[What needs to be done]
Pick out each line below containing "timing".

[Recorded information]
"""

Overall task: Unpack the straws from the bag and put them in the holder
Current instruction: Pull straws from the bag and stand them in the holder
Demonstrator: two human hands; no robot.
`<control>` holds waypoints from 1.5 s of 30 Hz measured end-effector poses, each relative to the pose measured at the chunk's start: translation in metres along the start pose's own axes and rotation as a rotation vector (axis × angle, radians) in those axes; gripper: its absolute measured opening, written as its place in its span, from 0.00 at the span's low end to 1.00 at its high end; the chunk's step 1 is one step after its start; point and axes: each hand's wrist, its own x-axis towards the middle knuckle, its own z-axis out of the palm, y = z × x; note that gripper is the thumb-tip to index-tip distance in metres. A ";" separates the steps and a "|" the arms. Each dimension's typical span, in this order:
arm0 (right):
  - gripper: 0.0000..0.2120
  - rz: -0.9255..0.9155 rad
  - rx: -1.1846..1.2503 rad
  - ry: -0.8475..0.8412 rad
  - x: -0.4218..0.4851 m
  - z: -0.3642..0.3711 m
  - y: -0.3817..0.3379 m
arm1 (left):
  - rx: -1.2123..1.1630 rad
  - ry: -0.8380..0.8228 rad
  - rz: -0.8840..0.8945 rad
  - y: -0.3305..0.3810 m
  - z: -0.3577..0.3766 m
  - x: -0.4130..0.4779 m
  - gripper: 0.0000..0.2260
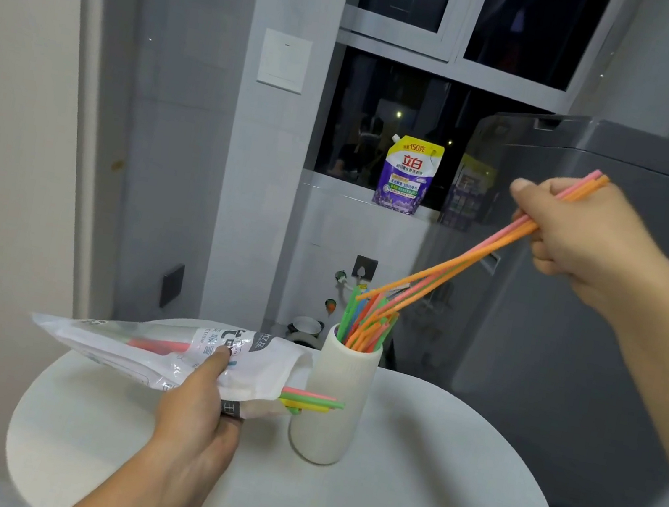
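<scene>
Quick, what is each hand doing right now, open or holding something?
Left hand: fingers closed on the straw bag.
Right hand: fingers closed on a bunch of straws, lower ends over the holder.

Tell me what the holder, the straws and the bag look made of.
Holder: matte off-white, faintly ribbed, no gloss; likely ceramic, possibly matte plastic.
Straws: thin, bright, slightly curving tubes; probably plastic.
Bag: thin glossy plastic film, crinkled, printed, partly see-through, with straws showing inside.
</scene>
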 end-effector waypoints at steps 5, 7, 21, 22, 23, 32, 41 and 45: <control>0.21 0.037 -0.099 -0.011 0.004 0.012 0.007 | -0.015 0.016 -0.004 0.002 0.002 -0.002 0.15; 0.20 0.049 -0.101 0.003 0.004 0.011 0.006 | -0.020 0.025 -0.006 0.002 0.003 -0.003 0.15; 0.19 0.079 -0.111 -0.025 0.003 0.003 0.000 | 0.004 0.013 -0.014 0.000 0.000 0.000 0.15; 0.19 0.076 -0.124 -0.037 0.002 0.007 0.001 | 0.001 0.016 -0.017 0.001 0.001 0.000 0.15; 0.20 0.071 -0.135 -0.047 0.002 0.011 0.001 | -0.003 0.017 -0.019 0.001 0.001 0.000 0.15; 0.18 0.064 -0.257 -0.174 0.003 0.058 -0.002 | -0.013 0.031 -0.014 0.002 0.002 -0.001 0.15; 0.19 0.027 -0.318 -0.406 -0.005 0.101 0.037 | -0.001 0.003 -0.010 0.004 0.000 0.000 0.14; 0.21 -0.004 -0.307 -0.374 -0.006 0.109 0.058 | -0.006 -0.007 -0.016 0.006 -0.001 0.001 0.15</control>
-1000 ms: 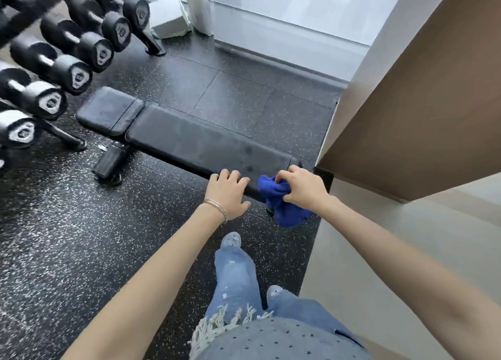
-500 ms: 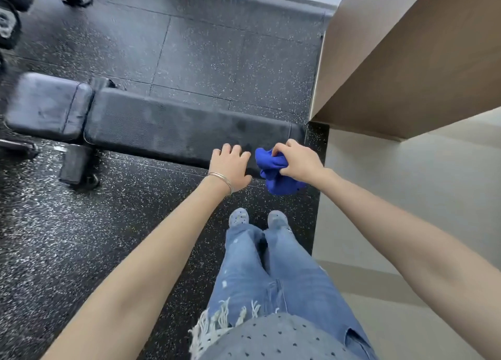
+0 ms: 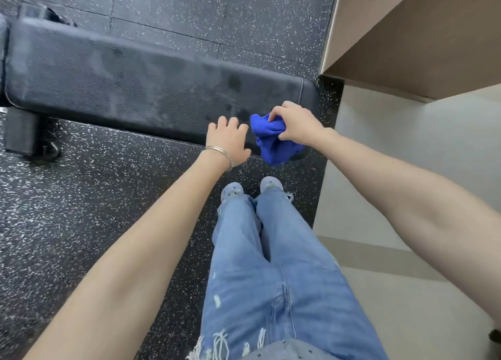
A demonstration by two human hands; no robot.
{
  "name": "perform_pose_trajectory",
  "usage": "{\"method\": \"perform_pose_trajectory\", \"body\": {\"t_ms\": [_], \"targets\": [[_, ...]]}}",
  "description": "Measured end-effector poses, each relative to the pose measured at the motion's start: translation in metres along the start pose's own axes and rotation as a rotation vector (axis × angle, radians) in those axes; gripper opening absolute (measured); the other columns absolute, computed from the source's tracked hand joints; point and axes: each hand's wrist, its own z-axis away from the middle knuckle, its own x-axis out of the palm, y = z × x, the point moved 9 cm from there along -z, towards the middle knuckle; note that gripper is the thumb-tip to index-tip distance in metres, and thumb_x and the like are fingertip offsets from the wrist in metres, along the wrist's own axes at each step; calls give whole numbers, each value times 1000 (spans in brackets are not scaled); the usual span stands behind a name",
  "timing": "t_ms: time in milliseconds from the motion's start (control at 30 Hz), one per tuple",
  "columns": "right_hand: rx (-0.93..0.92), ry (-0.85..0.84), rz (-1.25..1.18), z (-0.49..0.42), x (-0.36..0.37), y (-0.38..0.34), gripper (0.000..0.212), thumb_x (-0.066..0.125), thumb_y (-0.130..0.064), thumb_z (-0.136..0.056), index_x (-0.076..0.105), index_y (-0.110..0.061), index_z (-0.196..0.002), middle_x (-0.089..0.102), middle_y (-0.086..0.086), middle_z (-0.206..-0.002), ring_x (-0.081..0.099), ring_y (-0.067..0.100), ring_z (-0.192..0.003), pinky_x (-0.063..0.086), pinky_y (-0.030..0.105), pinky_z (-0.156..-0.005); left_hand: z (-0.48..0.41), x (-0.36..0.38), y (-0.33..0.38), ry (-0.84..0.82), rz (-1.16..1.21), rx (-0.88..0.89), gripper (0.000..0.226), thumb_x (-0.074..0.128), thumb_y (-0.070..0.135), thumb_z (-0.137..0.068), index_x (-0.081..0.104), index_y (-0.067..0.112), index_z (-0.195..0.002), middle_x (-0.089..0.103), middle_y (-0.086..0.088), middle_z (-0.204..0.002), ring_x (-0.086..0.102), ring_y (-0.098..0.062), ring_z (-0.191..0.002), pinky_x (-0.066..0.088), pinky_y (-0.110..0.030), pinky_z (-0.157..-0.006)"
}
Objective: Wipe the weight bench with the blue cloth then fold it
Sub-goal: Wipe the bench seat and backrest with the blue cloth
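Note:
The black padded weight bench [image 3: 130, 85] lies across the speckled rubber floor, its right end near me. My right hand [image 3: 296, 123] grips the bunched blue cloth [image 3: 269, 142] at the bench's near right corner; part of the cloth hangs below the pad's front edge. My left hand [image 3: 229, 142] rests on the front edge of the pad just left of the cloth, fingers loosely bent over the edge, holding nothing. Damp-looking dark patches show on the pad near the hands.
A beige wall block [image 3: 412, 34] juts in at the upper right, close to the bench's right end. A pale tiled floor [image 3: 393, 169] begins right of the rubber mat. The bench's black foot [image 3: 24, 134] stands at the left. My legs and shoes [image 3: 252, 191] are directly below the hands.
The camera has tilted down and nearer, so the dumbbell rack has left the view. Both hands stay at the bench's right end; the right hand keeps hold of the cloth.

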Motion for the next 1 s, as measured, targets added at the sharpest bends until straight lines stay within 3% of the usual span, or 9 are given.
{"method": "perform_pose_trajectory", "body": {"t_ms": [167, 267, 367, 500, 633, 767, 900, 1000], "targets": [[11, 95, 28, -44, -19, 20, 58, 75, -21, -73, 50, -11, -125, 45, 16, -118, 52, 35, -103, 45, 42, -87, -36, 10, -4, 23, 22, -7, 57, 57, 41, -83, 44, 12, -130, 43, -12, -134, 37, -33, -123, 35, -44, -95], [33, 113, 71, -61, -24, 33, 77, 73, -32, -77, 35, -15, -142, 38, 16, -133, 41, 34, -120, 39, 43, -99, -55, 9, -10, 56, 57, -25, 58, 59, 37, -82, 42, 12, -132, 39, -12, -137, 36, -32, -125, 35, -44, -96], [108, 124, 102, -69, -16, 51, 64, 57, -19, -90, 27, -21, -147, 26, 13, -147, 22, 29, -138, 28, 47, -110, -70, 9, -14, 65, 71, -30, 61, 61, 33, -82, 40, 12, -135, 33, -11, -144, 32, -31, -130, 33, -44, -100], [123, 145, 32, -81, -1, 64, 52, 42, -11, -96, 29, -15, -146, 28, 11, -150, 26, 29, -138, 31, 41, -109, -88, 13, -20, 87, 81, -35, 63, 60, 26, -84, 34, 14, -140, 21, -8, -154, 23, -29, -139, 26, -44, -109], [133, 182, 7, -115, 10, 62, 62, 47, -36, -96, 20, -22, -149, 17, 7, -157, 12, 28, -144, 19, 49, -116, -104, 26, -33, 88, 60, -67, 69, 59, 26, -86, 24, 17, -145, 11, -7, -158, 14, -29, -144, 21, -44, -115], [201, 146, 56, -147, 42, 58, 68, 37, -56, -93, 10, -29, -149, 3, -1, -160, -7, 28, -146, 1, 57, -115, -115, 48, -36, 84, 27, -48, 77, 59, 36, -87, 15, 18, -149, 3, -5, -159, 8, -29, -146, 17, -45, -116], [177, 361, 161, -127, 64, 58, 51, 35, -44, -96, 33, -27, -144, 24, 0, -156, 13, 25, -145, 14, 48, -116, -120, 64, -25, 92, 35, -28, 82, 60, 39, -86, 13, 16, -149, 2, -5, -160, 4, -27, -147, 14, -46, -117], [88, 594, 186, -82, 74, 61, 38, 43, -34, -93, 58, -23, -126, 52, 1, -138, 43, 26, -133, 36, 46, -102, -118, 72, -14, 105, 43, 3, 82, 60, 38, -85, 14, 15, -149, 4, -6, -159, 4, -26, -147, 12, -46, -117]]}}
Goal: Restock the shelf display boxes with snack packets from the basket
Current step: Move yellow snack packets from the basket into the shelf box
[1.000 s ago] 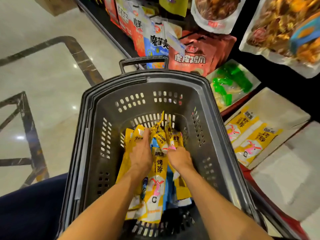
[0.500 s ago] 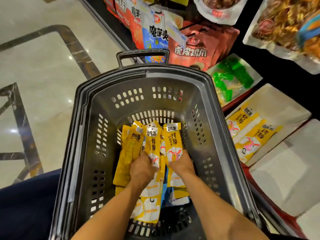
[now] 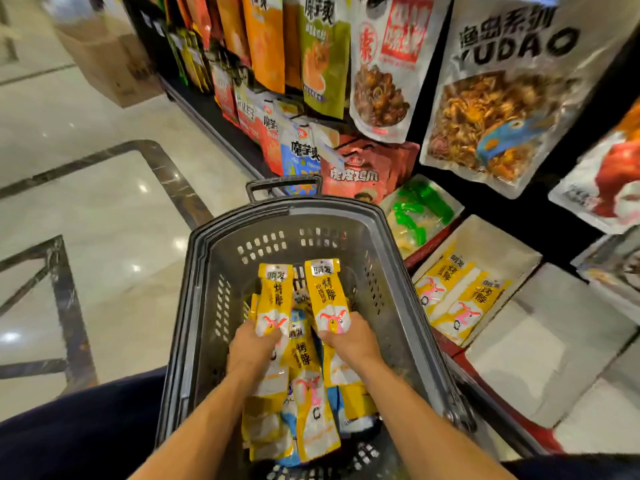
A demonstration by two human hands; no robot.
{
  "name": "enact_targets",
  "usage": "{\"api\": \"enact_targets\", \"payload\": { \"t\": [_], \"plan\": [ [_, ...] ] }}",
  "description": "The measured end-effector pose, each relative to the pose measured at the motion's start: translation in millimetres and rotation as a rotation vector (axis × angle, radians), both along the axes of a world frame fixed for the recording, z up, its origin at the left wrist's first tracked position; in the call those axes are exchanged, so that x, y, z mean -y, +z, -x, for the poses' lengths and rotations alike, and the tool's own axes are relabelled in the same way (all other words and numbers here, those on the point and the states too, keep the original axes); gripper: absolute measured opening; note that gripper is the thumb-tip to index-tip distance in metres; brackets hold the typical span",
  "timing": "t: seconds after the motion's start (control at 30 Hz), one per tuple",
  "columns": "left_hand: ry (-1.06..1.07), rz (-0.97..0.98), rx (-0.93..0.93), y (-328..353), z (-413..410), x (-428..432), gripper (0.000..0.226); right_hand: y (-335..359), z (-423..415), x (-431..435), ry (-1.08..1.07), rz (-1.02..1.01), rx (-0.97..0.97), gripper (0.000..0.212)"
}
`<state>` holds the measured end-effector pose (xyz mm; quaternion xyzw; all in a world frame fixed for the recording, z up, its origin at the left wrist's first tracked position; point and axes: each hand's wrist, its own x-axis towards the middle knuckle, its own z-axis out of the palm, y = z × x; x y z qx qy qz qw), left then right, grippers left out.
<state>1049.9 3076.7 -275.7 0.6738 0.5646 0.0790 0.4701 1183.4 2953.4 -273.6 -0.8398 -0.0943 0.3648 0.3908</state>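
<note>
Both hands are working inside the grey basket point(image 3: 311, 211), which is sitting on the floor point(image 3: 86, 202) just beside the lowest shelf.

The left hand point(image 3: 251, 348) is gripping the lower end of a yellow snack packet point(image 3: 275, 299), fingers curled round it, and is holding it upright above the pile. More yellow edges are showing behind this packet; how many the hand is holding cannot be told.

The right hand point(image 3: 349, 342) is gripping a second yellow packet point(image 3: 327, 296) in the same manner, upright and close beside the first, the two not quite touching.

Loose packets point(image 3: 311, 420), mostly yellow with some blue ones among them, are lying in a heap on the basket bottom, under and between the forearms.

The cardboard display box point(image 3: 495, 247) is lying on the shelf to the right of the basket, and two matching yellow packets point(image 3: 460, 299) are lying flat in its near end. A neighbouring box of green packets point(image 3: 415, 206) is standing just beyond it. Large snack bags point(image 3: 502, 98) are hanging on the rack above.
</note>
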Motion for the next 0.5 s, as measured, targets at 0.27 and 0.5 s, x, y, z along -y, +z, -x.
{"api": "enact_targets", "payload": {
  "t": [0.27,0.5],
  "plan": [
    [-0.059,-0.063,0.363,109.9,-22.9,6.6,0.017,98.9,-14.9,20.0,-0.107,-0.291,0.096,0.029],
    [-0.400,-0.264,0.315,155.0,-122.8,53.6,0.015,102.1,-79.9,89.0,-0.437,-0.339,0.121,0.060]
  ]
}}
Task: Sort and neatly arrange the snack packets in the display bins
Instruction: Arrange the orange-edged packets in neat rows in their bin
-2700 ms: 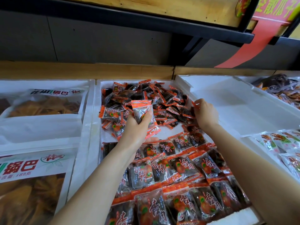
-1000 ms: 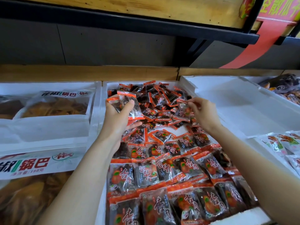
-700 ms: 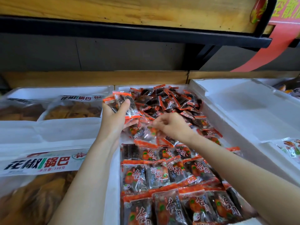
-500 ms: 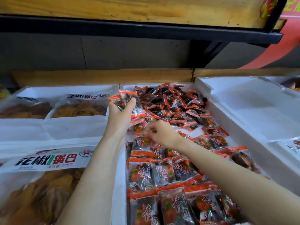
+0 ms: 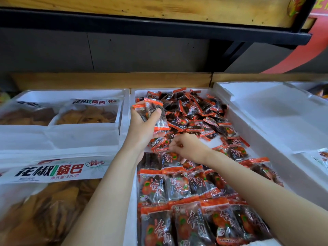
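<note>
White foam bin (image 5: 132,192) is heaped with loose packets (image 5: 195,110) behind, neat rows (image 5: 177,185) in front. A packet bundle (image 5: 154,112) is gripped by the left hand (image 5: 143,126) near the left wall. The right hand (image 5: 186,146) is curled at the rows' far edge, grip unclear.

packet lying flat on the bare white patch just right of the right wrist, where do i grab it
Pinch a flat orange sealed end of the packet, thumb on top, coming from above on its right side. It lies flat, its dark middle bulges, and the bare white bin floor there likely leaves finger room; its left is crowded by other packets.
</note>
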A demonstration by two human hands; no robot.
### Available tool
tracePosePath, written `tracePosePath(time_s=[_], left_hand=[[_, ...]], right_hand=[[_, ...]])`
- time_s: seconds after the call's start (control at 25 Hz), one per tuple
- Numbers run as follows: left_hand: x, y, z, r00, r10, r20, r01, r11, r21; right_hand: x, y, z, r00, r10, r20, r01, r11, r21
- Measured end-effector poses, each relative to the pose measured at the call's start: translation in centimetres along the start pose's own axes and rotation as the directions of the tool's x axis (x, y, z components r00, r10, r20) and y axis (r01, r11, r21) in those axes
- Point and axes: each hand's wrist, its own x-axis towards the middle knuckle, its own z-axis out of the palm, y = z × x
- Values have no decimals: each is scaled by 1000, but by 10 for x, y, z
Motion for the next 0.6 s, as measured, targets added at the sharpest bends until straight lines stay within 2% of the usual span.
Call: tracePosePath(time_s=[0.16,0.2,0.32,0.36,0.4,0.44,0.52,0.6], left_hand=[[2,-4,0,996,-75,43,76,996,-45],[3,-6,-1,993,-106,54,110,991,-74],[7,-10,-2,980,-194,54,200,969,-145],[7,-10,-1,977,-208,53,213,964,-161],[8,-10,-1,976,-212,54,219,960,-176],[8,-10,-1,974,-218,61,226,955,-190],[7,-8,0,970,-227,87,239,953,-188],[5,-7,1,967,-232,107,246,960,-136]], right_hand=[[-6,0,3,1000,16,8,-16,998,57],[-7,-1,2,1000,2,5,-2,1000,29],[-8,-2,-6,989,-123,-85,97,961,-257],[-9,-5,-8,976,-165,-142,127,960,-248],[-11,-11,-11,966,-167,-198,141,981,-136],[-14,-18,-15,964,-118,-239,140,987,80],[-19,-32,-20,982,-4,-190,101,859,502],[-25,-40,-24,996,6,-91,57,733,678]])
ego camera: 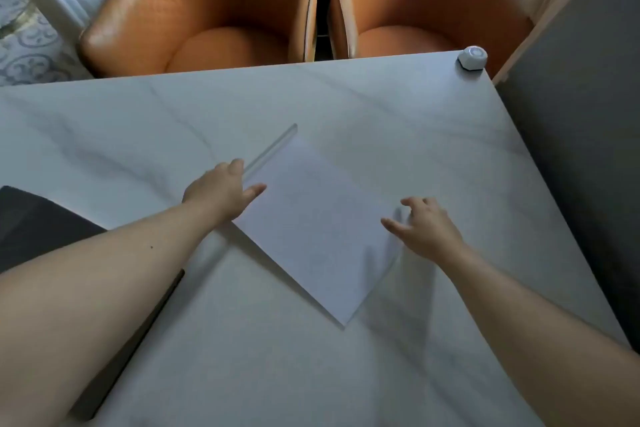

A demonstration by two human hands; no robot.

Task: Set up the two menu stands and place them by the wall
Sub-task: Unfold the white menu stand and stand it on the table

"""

[Expected output]
  "timing": "t_ms: time in milliseconds from the motion's start (control at 30 Hz), one per tuple",
  "timing": "t: seconds after the motion's start (control at 30 Hz), one per tuple",

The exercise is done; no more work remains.